▶ _How to complete this task_: Find the line with "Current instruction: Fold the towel" in the entries below, then reproduce it and every line after it down to and including the line with "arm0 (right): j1", exactly.

___ Input

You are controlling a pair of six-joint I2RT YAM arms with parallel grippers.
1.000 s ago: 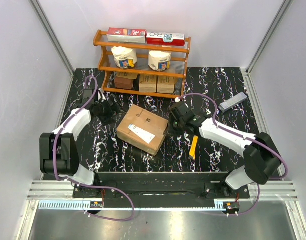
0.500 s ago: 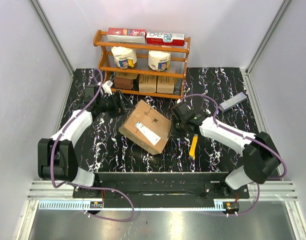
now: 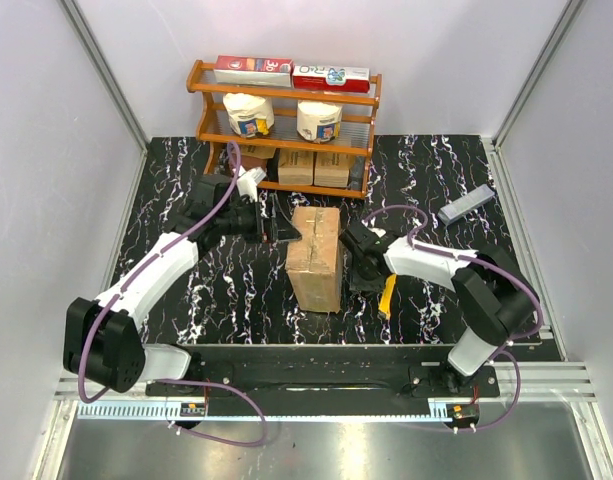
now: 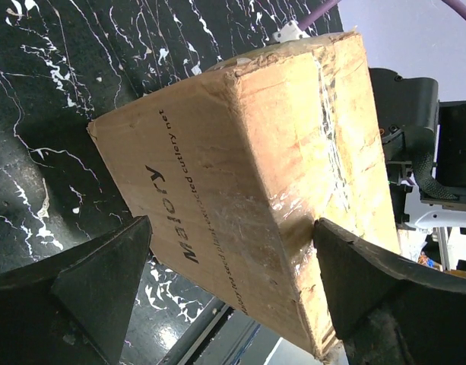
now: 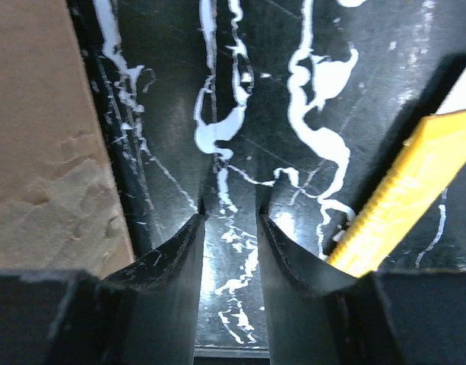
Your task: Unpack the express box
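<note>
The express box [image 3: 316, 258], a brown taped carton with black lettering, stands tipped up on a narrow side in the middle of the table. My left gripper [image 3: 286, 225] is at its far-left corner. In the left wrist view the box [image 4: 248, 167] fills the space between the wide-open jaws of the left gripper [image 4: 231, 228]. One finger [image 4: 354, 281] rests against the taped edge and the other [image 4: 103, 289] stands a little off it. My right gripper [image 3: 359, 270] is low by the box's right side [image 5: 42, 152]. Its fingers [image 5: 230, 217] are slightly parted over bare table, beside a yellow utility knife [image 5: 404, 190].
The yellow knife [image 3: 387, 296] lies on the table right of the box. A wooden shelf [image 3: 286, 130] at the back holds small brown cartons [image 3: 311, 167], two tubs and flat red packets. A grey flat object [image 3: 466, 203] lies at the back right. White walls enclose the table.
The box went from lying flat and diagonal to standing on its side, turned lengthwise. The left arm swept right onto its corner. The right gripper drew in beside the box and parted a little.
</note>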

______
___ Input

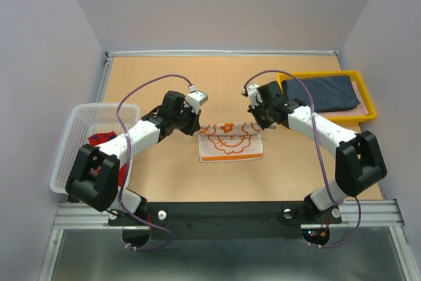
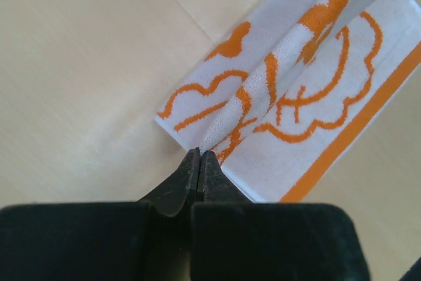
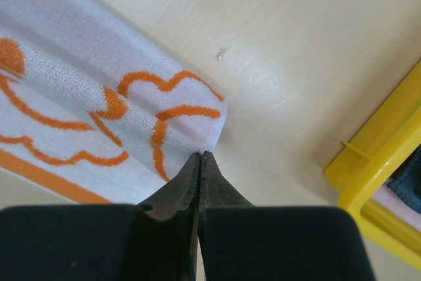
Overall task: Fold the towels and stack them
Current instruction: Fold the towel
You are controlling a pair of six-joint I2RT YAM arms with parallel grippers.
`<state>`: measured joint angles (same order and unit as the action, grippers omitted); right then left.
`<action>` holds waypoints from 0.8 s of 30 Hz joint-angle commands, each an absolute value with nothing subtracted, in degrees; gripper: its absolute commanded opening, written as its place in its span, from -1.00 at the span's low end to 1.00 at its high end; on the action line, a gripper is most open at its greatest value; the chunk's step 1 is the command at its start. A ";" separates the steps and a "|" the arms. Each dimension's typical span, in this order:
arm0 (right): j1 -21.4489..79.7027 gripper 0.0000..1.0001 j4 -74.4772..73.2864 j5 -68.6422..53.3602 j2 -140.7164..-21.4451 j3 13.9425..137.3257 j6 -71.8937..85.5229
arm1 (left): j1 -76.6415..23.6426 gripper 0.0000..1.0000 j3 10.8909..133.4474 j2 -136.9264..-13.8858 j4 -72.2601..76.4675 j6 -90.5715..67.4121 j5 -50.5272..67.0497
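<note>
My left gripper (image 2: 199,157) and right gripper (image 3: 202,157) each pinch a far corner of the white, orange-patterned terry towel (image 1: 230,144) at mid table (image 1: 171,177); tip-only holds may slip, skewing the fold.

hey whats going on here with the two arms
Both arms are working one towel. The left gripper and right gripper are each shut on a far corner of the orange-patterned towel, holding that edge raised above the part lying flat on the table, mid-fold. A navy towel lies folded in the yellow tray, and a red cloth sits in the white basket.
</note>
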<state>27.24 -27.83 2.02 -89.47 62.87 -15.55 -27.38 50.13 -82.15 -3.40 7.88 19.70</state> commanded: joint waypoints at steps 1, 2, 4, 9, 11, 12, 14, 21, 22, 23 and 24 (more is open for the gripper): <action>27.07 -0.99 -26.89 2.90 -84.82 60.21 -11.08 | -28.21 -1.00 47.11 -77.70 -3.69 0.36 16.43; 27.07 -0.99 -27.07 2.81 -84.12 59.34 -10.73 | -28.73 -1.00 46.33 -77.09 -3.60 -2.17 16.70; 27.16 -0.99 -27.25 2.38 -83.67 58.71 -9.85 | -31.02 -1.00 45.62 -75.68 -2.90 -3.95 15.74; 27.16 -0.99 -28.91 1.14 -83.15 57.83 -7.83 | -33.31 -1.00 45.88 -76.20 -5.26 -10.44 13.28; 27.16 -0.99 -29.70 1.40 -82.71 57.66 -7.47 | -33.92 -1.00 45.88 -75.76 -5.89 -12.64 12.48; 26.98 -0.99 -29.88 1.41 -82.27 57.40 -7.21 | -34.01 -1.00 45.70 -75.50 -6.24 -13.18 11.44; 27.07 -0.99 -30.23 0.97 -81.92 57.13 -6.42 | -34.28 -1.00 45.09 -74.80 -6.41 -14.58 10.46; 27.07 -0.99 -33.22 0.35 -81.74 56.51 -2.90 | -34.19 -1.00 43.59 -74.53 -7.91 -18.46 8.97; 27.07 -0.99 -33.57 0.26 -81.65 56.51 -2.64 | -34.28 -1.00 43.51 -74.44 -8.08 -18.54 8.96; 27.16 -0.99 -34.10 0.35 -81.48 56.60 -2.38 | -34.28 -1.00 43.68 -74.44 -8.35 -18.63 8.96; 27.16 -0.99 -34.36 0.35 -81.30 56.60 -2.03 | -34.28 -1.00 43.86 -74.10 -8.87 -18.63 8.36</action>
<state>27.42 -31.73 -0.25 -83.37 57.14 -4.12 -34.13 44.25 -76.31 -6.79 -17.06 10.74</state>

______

▶ _Answer to the problem_:
Current instruction: Fold the towel
You are controlling a pair of six-joint I2RT YAM arms with parallel grippers.
`<state>`: measured joint angles (same order and unit as the action, grippers omitted); right then left.
`<action>` holds waypoints from 0.8 s of 30 Hz joint-angle commands, each an absolute value with nothing subtracted, in degrees; gripper: its absolute commanded opening, written as its place in its span, from -1.00 at the span's low end to 1.00 at its high end; on the action line, a gripper is most open at its greatest value; the chunk's step 1 is the command at its start. A ";" separates the steps and a "|" the arms. Each dimension's typical span, in this order:
arm0 (right): j1 -21.4489..79.7027 gripper 0.0000..1.0001 j4 -74.4772..73.2864 j5 -68.6422..53.3602 j2 -140.7164..-21.4451 j3 13.9425..137.3257 j6 -71.8937..85.5229

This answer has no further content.